Stefanos Zafeiriou is currently a Senior Lecturer (USA equivalent to Associate Professor) in Pattern Recognition/Statistical Machine Learning for Computer Vision with the Department of Computing, Imperial College London, London, U.K, and a Distinguishing Research Fellow with University of Oulu under Finish Distinguishing Professor Program. He was a recipient of the Prestigious Junior Research Fellowships from Imperial College London in 2011 to start his own independent research group. He was the recipient of the President's Medal for Excellence in Research Supervision for 2016. He has received various awards during his doctoral and post-doctoral studies. He currently serves as an Associate Editor of the IEEE Transactions on Cybernetics the Image and Vision Computing Journal. He has been a Guest Editor of over six journal special issues and co-organised over nine workshops/special sessions on face analysis topics in top venues, such as CVPR/FG/ICCV/ECCV (including two very successfully challenges run in ICCV’13 and ICCV’15 on facial landmark localisation/tracking). He has co-authored over 50 journal papers mainly on novel statistical machine learning methodologies applied to computer vision problems, such as 2-D/3- D face analysis, deformable object fitting and tracking, shape from shading, and human behaviour analysis, published in the most prestigious journals in his field of research, such as the IEEE T-PAMI, the International Journal of Computer Vision, the IEEE T-IP, the IEEE T-NNLS, the IEEE T-VCG, and the IEEE T-IFS, and many papers in top conferences, such as CVPR, ICCV, ECCV, ICML. His students are frequent recipients of very prestigious and highly competitive fellowships, such as the Google Fellowship, the Intel Fellowship, and the Qualcomm Fellowship. He is the General Chair of BMVC 2017.
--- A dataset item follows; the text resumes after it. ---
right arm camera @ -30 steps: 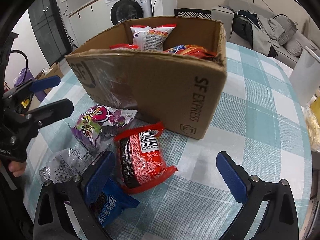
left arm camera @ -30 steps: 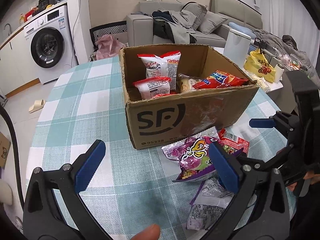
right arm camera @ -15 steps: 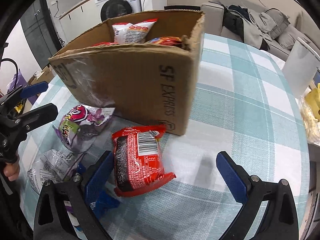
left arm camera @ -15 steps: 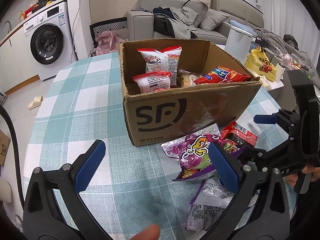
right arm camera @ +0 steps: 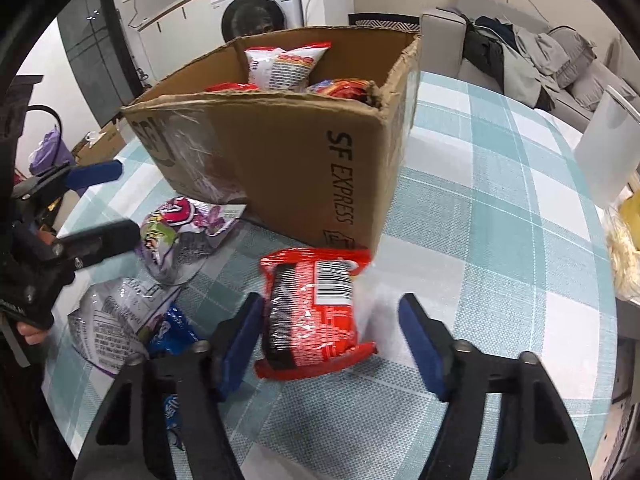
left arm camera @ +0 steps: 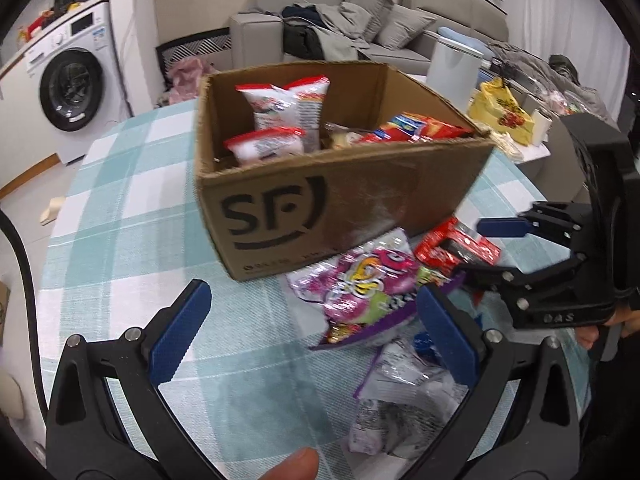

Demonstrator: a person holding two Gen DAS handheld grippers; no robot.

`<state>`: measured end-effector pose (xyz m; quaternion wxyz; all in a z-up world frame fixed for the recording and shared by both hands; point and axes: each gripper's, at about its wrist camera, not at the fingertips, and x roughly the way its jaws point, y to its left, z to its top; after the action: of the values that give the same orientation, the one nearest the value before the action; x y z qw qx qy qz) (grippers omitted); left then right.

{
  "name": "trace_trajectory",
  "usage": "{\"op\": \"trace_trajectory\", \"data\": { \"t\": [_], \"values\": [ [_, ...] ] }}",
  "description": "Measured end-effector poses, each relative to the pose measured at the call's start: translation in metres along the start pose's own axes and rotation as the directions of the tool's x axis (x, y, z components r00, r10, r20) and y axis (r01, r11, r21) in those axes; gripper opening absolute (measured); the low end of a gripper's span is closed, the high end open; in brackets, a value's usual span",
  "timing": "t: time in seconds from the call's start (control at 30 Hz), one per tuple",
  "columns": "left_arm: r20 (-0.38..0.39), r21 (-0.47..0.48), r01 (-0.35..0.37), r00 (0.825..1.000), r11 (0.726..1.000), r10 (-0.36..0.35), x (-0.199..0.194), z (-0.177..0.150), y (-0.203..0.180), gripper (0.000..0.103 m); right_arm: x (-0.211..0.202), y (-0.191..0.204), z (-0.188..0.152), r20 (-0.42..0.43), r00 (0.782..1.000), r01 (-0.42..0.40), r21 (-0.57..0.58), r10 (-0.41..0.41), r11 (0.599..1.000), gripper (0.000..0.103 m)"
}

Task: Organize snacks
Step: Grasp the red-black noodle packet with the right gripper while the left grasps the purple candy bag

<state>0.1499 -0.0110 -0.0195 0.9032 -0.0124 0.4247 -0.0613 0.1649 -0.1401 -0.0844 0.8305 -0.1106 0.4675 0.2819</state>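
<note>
Reading "SF EXPRESS" on cardboard box [right arm camera: 304, 148].

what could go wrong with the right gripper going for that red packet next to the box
1. The right gripper has just been closing around the red packet, but only its left pad looks near the wrapper; a gap shows on the right, so the packet may slide or twist.
2. The packet lies close to the cardboard box corner, so lifting could snag it there.
3. The blue packet beside the left finger might get nudged.
</note>
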Motion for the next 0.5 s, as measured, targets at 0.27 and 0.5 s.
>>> {"op": "trace_trajectory", "data": {
  "t": [0.27, 0.5],
  "values": [
    [-0.027, 0.032, 0.040, 0.999, 0.999, -0.039, 0.005, -0.004, -0.016, 0.102, -0.005, 0.001, 0.006, 0.035, 0.999, -0.040, -0.003, 0.040, 0.999, 0.045],
    [-0.060, -0.026, 0.065, 0.996, 0.998, -0.066, 0.019, -0.004, -0.014, 0.102, -0.009, -0.002, 0.006, 0.044, 0.998, -0.040, 0.015, 0.039, 0.999, 0.045]
  ]
}}
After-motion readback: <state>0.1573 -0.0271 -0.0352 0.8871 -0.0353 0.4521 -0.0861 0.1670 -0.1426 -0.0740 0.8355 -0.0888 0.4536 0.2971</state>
Anima Anandkumar is currently a principal scientist at Amazon Web Services. She will be joining Caltech CMS department as a Bren endowed chair this summer.   Her research interests are in the areas of large-scale machine learning, non-convex optimization and high- dimensional statistics. In particular, she has been spearheading the development and analysis of tensor algorithms.  She is the recipient of several awards such as the Alfred. P. Sloan Fellowship, Microsoft Faculty Fellowship, Google research award, ARO and AFOSR Young Investigator Awards, NSF Career Award, Early Career Excellence in Research Award at UCI, Best Thesis Award from the ACM Sigmetrics society, IBM Fran Allen PhD fellowship, and several best paper awards. She has been featured in a number of forums such as the Quora ML session, Huffington post, Forbes, O’Reilly media, and so on.  She received her B.Tech in Electrical Engineering from IIT Madras in 2004 and her PhD from Cornell University in 2009. She was a postdoctoral researcher at MIT from 2009 to 2010,  an assistant professor at U.C. Irvine between 2010 and 2016, and a visiting researcher  at Microsoft Research New England in 2012 and 2014.


Jean Kossaifi is a Research Assistant and PhD student within the Department of Computing, Imperial College London, working as part of the iBUG group under Professor Maja Pantic's supervision. His current position follows the completion of an MSc in Advanced Computing, obtained with Distinction from Imperial College London, UK. In addition, Jean also holds a French Engineering Diploma/MSc in applied mathematics, finance and computing, obtained in parallel with a BSc in Advanced Mathematics.
His research interests are primarily focused on the areas of machine learning/tensor-learning, computer vision and pattern recognition, with applications in human-computer interaction, automatic non-verbal behaviour analysis and emotion recognition.